Data below ::
——

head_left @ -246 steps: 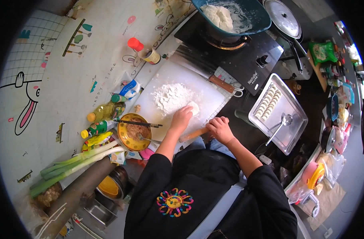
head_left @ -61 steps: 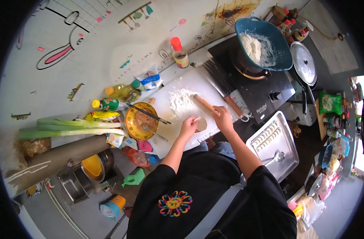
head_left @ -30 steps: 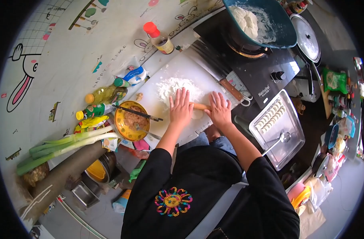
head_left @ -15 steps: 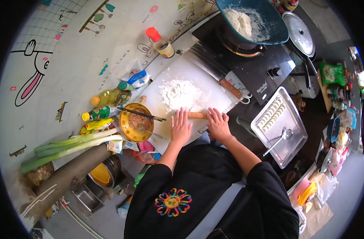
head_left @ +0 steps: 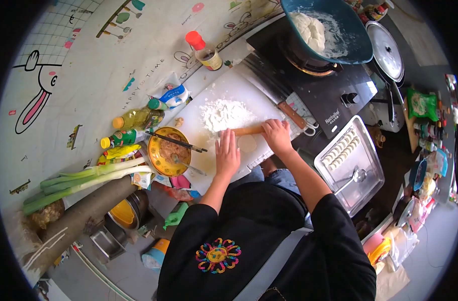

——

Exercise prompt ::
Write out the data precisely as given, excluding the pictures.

Written solution ::
head_left @ -246 steps: 
head_left @ -61 steps: 
head_left @ -30 steps: 
head_left @ -15 steps: 
head_left @ +0 steps: 

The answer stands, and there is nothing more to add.